The debate in Ghana on the EPA is becoming party political, with the Convention People's Party (CPP), an opposition party, maintaining that signing the EPA could cost Ghana “between US$1.12 billion and US$5.23 billion over a 14-year period” and could put “43, 000 local jobs on the line”. The CPP has warned that as result of the EPA, the government “will lose the option of using tariffs and price mechanism as means of protecting… local industries and addressing… balance of payment deficits”. The CPP says that the EPA also risks “weakening regional integration”.
However, some ministers in the Ghanaian government have expressed the belief that what is needed at the regional level is a stronger commitment on the part of ECOWAS governments to the implementation of the ECOWAS Trade Liberalisation Scheme (ETLS), and they consider that an EPA would help in this regard.
In neighbouring Nigeria, civil society bodies are also concerned about the revenue, employment and investment implications of an EPA. According to press reports, Professor Ademola Oyejide, Vice Chairman of the National Focal Point Committee, and Mr Ken Ukaoha, President of the National Association of Nigerian Traders (NANTS), both maintained that the private sector was “completely opposed to signing the agreement in its current form”. Mr Ukaoha commented that “Nigeria does not need to shiver over deadlines set by the EU, as there have been several deadlines set in the past.”
Since Nigeria does not benefit from the transitional EU market access regulation (MAR1528/2007), which will lapse on 1 October 2014, Nigeria will indeed not be affected by the lapsing of the measure after that date. The lapsing of the measure does, however, mean that Nigerian exporters of a number of agri-food export products will continue to face EU import duties.

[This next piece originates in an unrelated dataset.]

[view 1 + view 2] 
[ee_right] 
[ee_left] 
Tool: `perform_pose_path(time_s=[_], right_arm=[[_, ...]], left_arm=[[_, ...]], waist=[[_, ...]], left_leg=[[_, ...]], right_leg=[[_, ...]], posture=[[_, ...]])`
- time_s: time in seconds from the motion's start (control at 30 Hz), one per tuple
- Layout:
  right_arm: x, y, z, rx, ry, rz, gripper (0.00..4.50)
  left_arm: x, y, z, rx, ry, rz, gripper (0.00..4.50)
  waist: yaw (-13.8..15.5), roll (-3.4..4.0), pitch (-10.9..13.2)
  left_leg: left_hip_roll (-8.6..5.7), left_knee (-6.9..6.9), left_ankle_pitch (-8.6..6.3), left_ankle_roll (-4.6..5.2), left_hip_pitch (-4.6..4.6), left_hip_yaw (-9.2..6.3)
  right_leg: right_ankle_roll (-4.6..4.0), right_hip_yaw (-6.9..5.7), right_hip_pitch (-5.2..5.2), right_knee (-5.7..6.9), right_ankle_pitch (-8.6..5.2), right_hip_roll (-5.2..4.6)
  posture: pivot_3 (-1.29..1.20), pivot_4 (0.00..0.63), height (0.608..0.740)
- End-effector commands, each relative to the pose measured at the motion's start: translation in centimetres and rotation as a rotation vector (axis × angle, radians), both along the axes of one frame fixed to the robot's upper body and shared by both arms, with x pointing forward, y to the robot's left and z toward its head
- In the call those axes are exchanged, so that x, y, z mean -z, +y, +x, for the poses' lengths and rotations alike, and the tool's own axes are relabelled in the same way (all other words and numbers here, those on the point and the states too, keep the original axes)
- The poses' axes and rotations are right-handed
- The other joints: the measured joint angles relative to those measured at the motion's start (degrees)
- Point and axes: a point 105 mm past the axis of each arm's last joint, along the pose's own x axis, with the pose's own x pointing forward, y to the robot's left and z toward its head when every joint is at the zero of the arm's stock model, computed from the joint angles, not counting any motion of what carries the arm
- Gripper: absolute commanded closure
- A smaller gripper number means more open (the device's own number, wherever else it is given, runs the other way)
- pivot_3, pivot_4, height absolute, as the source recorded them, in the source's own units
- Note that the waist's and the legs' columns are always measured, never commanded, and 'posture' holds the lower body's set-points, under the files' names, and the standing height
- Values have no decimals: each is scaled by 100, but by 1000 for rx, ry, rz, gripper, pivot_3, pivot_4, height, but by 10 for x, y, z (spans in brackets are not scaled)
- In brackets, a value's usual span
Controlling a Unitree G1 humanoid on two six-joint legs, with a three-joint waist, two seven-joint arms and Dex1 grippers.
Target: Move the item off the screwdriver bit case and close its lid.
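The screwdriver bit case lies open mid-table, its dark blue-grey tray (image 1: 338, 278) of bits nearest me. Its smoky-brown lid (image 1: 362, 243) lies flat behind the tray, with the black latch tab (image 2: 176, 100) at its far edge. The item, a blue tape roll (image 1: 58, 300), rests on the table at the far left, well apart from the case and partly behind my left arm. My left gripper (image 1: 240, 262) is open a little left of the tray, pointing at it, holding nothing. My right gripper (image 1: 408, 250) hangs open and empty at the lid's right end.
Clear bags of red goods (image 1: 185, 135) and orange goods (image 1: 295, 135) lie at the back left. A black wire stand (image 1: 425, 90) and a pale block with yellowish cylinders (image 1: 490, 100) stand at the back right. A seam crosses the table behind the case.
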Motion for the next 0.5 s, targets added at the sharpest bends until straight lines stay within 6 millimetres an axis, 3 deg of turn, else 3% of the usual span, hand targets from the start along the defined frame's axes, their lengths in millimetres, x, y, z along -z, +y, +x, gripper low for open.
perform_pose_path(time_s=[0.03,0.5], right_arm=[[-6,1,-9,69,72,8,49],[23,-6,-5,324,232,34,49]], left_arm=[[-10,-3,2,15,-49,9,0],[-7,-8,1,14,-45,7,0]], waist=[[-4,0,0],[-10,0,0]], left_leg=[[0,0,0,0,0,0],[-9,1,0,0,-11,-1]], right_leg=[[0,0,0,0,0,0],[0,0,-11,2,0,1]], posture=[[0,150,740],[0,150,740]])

Equally, West African least developed countries (LDCs) will not be affected, since they benefit from duty-free, quota-free access under the EU’s ‘Everything But Arms’ initiative.
However, Ghana and Côte d’Ivoire, both non-LDCs, have been benefiting from MAR1528/2007 and, in the absence of an alternative agreement from 1 October 2014, would face the imposition of import duties on a range of agri-food sector products. This would severely undermine the competitiveness of their banana exports, and also affect emerging horticultural and processed cocoa product exports.
In contrast, if a regional EPA agreement were concluded, the Nigerian government would need to rethink its current use of a range of trade policy tools (such as conditional import licences, import bans and high supplementary levies). But a rethink is already required as a result of the commitments into which the Nigerian government has entered as part of the ECOWAS common external tariff (CET) process. Debates in the Nigerian press suggest that such a rethink of the current use of these tools may already be under way (see Agritrade article ‘ Uncertain movement on Nigeria’s rice trade policy’, 18 May 2014 and ‘ Nigeria to abandon cassava blending policy?’, 23 May 2014).
In Ghana, a regional EPA agreement could also place constraints on the potential use of agricultural trade policy tools in the context of the setting up of a Ghanaian International Trade Commission aimed at enhancing government trade policy (see Agritrade article ‘ Ghana looking to establish an International Trade Commission’, 24 April 2014).